A study on the relationship between depth map quality and stereoscopic image quality using upsampled depth maps - Image and Signal Processing - Emerging Trends in Image Processing, Computer Vision, and Pattern Recognition, 1st Edition (2015)

Emerging Trends in Image Processing, Computer Vision, and Pattern Recognition, 1st Edition (2015)

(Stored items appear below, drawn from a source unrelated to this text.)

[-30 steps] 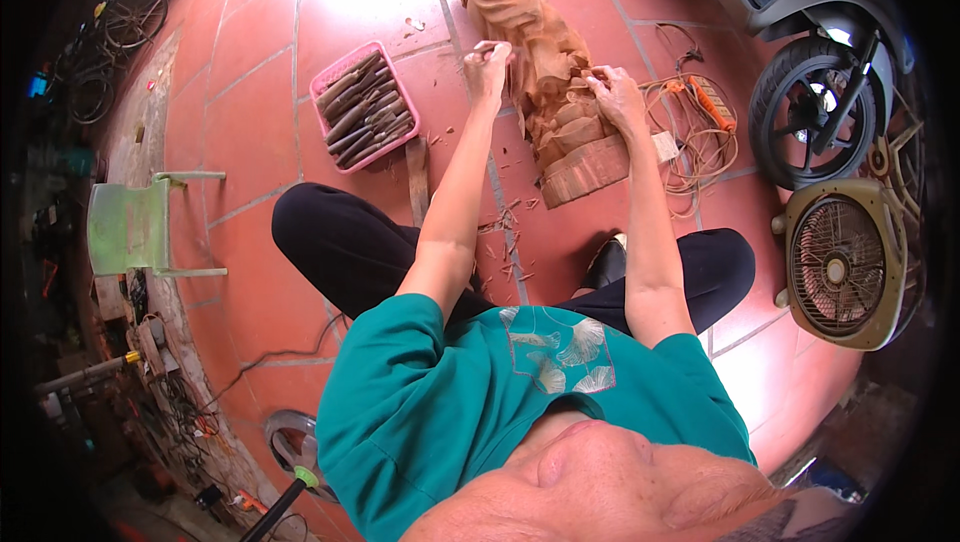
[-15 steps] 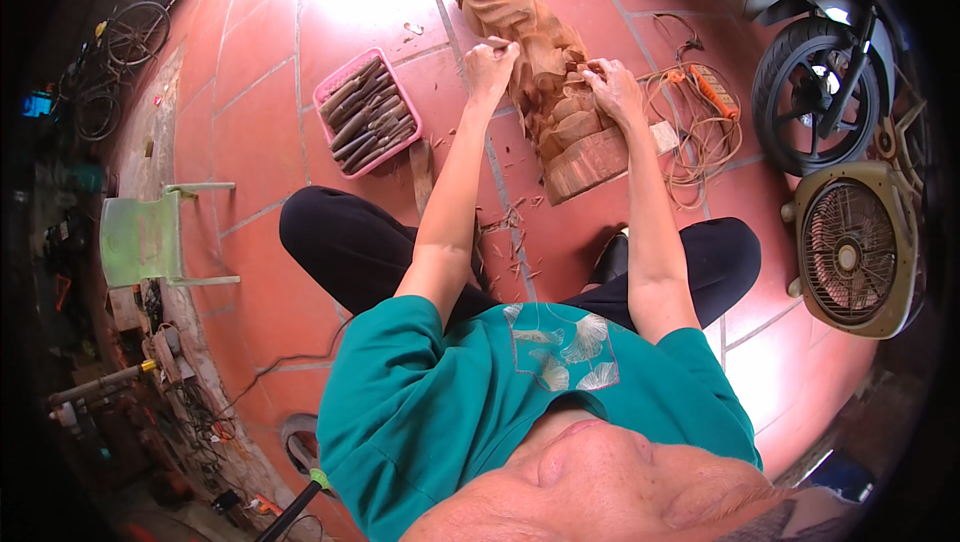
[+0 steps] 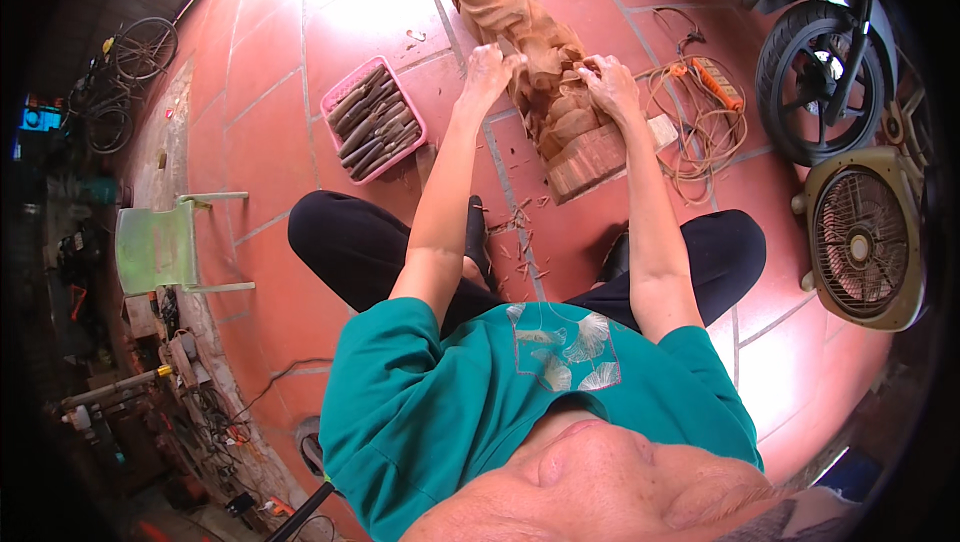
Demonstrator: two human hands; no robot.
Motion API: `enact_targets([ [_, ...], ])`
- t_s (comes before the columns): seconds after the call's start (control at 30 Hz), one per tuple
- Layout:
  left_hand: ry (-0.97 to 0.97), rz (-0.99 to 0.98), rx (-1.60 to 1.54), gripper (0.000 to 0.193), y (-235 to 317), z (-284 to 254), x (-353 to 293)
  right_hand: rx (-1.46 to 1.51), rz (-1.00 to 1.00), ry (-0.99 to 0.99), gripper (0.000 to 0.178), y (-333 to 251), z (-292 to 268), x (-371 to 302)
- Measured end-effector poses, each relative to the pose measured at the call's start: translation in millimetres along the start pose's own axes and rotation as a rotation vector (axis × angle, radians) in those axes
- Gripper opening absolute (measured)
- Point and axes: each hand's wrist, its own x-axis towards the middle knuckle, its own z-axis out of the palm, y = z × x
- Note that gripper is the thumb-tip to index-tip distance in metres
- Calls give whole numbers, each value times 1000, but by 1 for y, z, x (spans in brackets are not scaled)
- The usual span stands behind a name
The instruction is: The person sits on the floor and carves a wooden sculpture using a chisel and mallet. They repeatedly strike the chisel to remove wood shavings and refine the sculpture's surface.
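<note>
A reddish-brown wood carving with deep wavy folds lies on the tiled floor before me, its flat block base nearest my feet. My left hand is closed at the carving's left side, fingertips pointing to the wood; whatever it may hold is hidden. On the other side, my right hand has its fingers bent and pinched at the carved edge. Its fingertips touch the wood, and anything between them is too small to make out. Wood shavings are scattered between my shoes.
Left of the carving sits a pink basket of several carving tools. At right lie a coiled cord and an orange power strip. A motorbike wheel and a box fan stand farther right, a green chair far left.
My left hand has turned and come down slightly, its fingertips lower beside the carving. The right hand stays nearly in place. The whole view has shifted a little.
</note>
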Motion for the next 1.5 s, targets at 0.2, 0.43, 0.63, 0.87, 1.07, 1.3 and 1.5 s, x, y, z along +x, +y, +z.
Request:
enact_targets([
  [0.2,182,216,74,16,-4,18,13,36,22,-17,34,-4,2,2],
  [0.43,-82,74,-68,26,-9,13,-15,14,14,7,32,10,7,3],
  [0.63,167,-96,-54,41,-28,13,14,43,-10,22,32,2,6,4],
  [0.87,264,169,156,35,-10,32,9,37,2,20,32,3,4,0],
  [1.07,62,166,185,32,3,22,-22,33,23,14,32,7,6,2],
  [1.3,246,64,107,34,-4,11,18,48,-3,11,32,-1,6,3],
  [1.5,219,158,267,26,4,33,7,43,-10,32,30,-1,5,0],
])
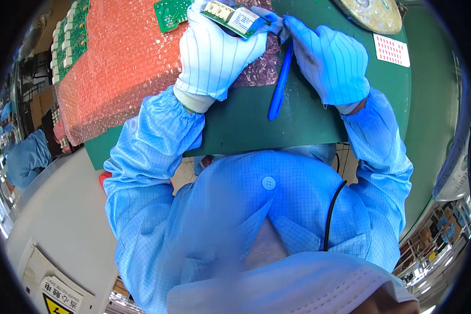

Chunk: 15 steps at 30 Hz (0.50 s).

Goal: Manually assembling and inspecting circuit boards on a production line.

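Note:
My left hand (pixel 214 57), in a white striped glove, grips a green circuit board (pixel 226 22) near the far edge of the view. Pale rectangular components and a white label sit on the board. The gloved right hand (pixel 329 63) has its fingers bent in at the board's right end, fingertips pressed together; whatever they pinch is too small or hidden to make out. Below those fingers a blue pen (pixel 281 86) lies slanted on the green work surface (pixel 240 125). Another green circuit board (pixel 171 14) lies on pink bubble wrap (pixel 125 57) beside my left hand.
Several circuit boards with white parts (pixel 70 42) stand along the far left edge of the bubble wrap. At the far right are a worn round disc (pixel 374 14) and a white sheet with red marks (pixel 391 50). A black cord (pixel 332 214) runs down my blue smock.

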Available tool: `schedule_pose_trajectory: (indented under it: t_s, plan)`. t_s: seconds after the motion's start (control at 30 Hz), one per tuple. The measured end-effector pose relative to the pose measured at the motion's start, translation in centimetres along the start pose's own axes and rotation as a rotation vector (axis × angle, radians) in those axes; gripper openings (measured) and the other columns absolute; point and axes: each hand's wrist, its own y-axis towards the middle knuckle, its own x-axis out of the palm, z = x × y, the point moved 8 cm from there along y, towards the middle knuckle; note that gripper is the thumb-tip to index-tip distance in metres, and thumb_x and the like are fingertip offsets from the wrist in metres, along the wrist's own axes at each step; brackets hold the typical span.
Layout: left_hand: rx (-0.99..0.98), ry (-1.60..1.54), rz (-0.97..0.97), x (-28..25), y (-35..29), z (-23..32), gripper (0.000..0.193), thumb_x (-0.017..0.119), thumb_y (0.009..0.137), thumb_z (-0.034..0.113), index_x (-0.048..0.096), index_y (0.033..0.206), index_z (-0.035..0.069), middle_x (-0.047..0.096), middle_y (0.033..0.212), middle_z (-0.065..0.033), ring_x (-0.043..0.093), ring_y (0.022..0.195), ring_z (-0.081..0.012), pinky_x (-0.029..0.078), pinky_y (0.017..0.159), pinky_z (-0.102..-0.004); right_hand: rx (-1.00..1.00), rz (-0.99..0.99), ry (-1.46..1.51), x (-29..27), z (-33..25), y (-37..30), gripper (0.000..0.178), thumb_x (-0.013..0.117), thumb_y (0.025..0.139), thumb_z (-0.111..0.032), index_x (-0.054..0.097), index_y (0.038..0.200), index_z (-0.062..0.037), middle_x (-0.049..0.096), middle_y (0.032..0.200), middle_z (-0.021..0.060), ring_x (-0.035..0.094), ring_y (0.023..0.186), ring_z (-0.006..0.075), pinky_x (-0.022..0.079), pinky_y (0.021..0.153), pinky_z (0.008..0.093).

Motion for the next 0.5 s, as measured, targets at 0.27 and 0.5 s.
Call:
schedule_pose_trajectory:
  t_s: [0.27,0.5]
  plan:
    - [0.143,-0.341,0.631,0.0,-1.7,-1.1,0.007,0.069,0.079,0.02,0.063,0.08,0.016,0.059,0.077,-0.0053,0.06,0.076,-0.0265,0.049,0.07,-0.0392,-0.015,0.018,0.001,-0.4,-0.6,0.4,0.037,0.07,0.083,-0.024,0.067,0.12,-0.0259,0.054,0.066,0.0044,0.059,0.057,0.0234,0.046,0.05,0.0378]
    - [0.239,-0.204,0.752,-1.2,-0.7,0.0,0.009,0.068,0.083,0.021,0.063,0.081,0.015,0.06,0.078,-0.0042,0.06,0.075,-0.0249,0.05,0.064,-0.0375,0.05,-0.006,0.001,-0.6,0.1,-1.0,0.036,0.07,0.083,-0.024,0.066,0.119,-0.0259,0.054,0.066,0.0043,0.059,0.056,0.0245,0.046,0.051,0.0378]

Part I. Image and Signal Processing

Chapter 10. A study on the relationship between depth map quality and stereoscopic image quality using upsampled depth maps2606

Saeed Mahmoudpour; Manbae Kim, manbae@kangwon.ac.kr Department of Computer and Communications Engineering, Kangwon National University, Chunchon, Gangwon, Republic of Korea

Abstract

Recent advances in 3D technology have made the need for reliable quality evaluation of synthesized virtual views. Using RGB image and the corresponding depth map, a synthesized view can be constructed. Depth map upsampling has gained much interest following the release of time-of-flight cameras. As upsampling can yield artifacts on sharp edges like ringing artifacts and jagged edges near the depth map boundaries, it will degrade the final reconstructed stereoscopic image quality. In this article, several upsampling methods are applied to depth maps. Then, diverse full-reference and no-reference quality assessment tools are utilized to measure the quality of depth maps obtained from selected upsampling approaches. Furthermore, subjective test is performed to determine the quality of stereoscopic images reconstructed from upsampled depth maps. Finally, the relation between subjective assessment and each objective quality assessment is investigated using correlation coefficients. The evaluation results introduce the objective quality assessment tools that can correctly render human judgement.

Keywords

Correlation

Depth map

Stereoscopic image

Subjective assessment

Upsampling

1 Introduction

The attractive 3D video applications such as 3D television (3DTV) and free-view point-video (FVV) have led to numerous researches in 3D video display technologies. Using depth information of the scene, user can experience 3D perception on 3DTV and FVV enables users to choose the desired scene view point interactively. Despite of rapid advances in 3D technology, the quality evaluation of 3D contents without a full subjective test is still difficult and human viewers are needed to judge the quality of images or videos that is a costly and time consuming task. Objective quality assessment tools like peak signal-to-noise ratio (PSNR) and structural similarity index measure (SSIM) can evaluate the 2D image quality much faster without human interference and can be implemented in a machine. Therefore, a reliable objective quality assessment tool for 3D applications is desirable. However, besides visual quality that represents the image quality regardless of depth information, several other aspects like depth quality, naturalness, visual fatigue, and discomfort should be taken into account for 3D quality evaluation [1]. As these 3D aspects are still under investigation [2,3] and in the absence of a reliable 3D quality metric, different studies attempted to evaluate the 3D quality by considering depth map properties [4,5].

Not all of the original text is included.